__Exercise objective__.
If a line in the records below contains the word "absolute", copy it out.

Records excerpted from a collection
----------------
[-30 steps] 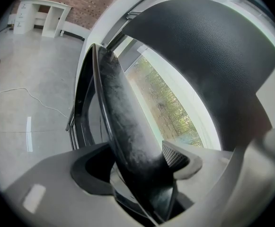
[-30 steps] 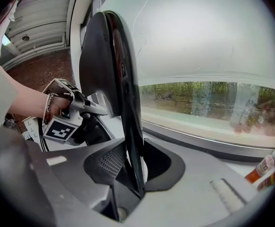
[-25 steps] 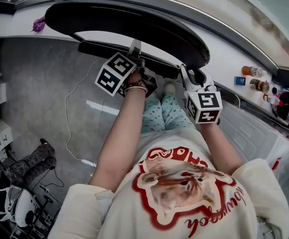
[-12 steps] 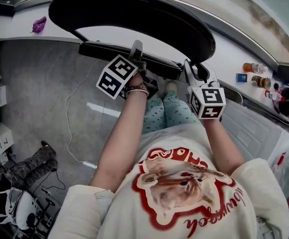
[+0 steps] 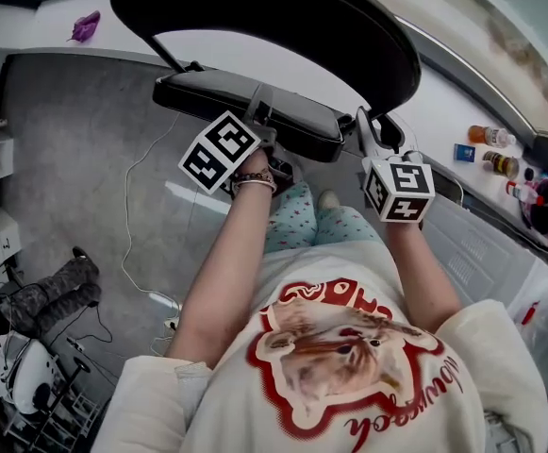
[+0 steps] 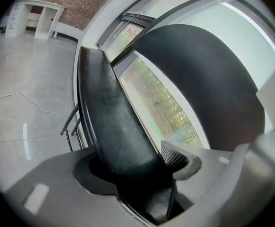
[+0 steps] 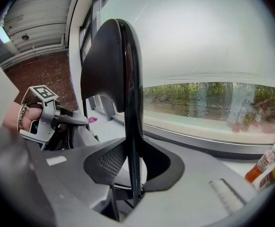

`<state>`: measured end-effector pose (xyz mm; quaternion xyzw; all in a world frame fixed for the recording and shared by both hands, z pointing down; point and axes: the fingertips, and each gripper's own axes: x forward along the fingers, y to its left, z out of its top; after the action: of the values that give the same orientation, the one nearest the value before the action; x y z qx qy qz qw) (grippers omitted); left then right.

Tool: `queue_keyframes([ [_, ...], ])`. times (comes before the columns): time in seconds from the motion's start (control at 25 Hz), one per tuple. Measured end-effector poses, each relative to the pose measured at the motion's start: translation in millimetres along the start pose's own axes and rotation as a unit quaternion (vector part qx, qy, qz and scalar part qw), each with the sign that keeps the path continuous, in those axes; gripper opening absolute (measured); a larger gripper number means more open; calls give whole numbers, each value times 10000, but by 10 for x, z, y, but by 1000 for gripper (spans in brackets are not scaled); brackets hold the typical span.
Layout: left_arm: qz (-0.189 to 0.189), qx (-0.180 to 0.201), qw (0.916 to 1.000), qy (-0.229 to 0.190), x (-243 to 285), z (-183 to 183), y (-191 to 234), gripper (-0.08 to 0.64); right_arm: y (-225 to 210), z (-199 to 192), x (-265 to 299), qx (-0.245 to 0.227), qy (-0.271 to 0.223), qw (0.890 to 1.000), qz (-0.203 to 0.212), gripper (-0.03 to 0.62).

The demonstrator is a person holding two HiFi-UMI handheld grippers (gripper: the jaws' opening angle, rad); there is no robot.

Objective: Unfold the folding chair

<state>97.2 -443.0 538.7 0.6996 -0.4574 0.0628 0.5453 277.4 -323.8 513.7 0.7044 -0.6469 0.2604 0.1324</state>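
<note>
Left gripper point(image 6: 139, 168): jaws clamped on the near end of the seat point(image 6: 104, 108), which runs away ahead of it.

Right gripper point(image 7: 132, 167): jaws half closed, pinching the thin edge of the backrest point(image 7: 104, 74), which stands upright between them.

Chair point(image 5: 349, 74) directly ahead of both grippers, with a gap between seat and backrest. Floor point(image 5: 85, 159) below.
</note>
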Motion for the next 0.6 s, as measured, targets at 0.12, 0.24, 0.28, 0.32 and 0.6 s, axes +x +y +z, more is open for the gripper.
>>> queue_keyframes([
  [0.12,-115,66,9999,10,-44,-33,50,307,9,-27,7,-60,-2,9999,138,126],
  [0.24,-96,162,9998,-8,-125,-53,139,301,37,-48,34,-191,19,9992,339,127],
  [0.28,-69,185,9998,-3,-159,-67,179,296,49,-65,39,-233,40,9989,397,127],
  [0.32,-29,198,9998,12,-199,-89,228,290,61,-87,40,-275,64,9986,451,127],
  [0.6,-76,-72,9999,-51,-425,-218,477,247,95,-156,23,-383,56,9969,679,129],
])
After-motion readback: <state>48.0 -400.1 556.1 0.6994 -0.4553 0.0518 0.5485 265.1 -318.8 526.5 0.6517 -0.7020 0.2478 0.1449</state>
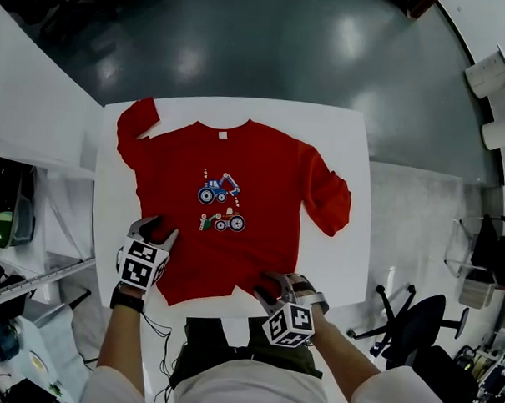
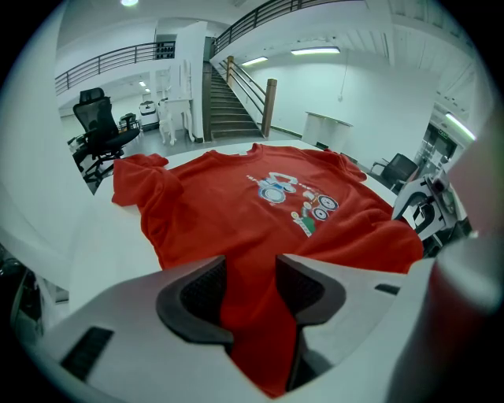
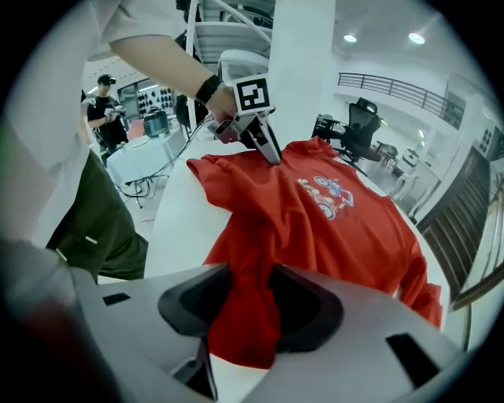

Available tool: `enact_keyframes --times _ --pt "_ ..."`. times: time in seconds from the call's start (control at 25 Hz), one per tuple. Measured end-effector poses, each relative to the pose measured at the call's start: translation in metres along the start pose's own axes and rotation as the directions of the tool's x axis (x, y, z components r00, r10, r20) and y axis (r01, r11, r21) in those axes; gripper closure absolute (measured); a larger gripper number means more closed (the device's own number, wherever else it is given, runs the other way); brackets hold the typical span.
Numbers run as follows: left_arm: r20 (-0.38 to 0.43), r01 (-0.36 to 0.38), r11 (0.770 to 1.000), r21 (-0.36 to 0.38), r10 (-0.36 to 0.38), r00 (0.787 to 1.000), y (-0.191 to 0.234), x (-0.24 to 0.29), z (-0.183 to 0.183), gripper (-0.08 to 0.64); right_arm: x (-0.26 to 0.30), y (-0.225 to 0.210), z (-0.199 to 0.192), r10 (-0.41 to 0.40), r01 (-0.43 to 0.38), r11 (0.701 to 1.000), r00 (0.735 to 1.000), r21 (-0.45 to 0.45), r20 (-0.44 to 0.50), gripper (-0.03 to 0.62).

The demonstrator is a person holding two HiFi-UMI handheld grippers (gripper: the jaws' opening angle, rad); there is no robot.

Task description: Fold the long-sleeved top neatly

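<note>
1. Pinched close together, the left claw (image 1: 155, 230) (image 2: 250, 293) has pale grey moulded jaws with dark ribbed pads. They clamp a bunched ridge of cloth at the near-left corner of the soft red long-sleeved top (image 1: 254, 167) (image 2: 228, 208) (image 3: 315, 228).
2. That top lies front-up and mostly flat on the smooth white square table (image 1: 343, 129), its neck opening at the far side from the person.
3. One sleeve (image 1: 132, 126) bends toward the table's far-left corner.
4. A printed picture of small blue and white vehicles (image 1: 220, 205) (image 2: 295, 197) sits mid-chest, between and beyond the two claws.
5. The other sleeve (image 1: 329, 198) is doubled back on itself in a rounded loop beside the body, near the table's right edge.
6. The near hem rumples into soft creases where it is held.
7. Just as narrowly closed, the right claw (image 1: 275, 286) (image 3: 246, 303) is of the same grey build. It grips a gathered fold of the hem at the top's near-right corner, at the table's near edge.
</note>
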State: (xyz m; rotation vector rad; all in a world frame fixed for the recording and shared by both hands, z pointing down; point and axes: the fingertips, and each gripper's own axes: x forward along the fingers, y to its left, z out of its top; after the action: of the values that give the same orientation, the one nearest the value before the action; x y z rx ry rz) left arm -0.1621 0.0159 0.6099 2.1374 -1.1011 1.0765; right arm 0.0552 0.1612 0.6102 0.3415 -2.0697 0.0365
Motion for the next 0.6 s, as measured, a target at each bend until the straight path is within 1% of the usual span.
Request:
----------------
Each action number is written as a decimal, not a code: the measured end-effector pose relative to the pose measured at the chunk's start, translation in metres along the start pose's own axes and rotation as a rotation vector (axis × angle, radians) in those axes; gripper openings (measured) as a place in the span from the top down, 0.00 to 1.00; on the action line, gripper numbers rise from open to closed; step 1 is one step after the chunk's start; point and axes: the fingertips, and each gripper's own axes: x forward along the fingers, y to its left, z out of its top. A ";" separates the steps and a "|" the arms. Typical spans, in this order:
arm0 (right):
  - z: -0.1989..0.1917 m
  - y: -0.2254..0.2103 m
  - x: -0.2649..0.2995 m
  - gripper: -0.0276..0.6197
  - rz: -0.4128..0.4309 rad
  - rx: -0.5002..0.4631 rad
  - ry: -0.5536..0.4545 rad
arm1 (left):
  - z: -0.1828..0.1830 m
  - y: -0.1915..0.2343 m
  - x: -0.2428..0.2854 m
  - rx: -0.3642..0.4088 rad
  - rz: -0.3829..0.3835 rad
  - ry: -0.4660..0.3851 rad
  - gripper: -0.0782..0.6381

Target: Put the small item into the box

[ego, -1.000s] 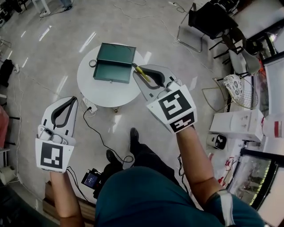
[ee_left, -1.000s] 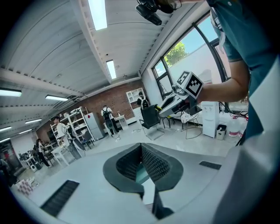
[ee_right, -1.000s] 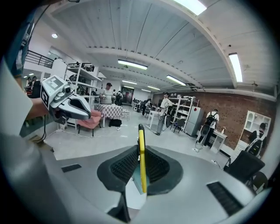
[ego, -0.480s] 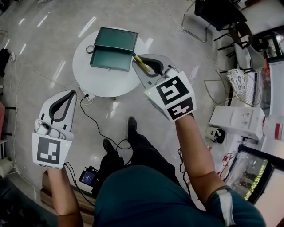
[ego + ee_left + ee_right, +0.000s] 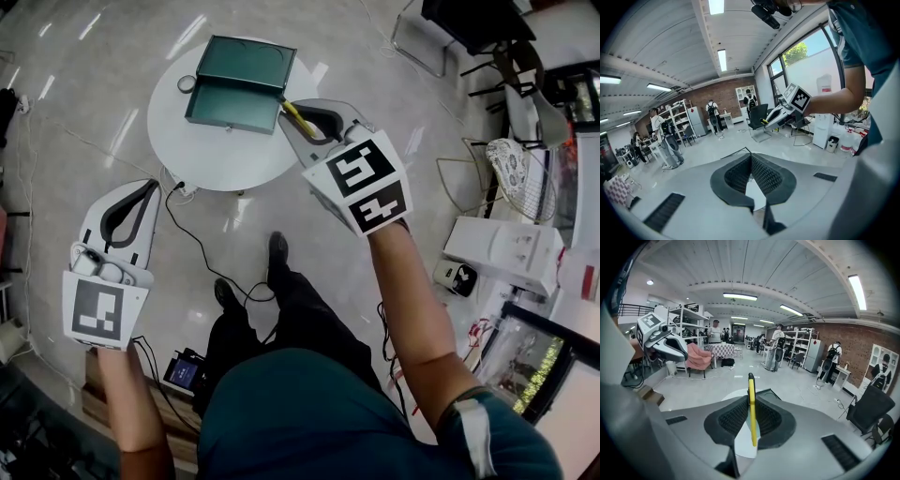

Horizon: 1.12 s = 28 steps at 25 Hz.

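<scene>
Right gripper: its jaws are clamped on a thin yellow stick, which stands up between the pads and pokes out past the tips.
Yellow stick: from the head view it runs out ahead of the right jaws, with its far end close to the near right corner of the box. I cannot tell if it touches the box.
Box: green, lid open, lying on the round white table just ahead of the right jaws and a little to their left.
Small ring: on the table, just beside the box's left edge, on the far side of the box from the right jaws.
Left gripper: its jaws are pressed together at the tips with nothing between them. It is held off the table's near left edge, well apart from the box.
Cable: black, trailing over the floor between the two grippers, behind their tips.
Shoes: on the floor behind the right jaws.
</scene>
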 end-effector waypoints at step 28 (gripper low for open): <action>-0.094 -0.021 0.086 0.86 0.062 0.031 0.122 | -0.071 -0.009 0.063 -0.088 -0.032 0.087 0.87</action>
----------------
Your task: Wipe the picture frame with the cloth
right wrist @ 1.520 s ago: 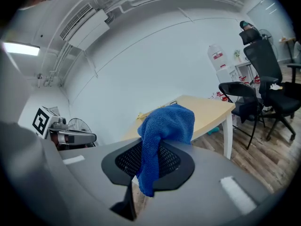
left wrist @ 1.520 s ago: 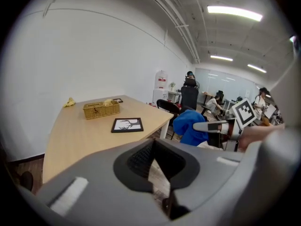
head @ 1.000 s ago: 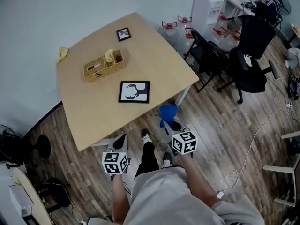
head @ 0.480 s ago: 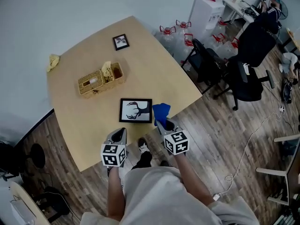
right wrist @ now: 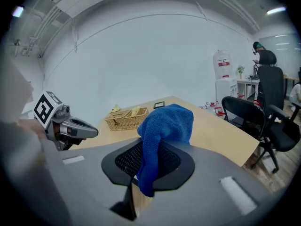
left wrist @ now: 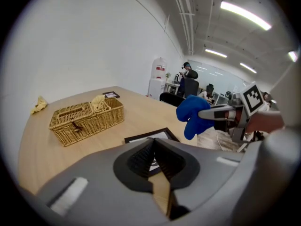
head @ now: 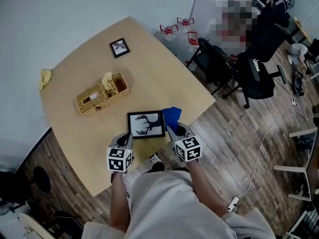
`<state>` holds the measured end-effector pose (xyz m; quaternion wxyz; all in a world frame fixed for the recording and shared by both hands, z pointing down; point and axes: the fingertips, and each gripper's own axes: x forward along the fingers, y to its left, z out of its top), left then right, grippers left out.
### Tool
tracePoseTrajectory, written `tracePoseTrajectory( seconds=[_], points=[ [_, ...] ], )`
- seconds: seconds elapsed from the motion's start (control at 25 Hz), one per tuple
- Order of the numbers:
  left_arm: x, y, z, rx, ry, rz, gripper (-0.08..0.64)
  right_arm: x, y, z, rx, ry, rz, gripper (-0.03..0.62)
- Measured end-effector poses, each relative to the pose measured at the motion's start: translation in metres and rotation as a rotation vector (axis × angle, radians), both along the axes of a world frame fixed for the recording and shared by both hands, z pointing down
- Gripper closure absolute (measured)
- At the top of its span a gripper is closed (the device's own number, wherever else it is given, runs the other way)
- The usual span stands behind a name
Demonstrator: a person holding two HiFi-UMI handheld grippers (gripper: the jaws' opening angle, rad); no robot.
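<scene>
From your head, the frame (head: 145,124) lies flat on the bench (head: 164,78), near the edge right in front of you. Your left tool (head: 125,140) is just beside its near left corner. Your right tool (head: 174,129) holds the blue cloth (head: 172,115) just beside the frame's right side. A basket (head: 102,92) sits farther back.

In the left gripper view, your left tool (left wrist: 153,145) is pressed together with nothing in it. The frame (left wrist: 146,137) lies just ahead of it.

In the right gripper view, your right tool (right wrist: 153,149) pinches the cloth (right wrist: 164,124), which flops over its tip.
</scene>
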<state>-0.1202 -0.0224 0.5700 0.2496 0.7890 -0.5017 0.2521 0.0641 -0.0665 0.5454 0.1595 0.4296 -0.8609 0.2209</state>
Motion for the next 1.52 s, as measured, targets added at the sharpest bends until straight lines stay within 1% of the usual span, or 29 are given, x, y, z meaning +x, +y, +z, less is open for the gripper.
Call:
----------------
__Written answer__.
Tool: `queue_keyframes([ [_, ...], ])`. times (comes before the columns): time in seconds from the motion's start (control at 25 Hz), one per tuple. Measured end-effector poses, each relative to the pose measured at the motion's start: translation in millimetres along the start pose's own axes and rotation as a unit quaternion (vector part qx, qy, qz and scalar part qw), each with the sign that keeps the path continuous, in those axes; gripper opening absolute (measured); a larger gripper number means more open; calls give whole numbers, each value times 10000, but by 10 for x, z, y, but by 1000 for gripper (spans in brackets are not scaled); brackets hold the typical span.
Available tool: `enact_keyframes --times _ --pt "_ ..."`. times: time in seconds from the call's start (control at 25 Hz), one per tuple. Measured end-effector poses, each relative to the pose measured at the call's start: translation in metres along the start pose's own axes and rotation as the directions of the tool's x axis (x, y, z components r00, r10, r20) and y axis (r01, r11, r21) in those axes; gripper closure absolute (measured); a larger gripper number means more closed (the device's own number, wherever else it is given, runs the other way); brackets hold the typical span.
- Gripper closure absolute (measured)

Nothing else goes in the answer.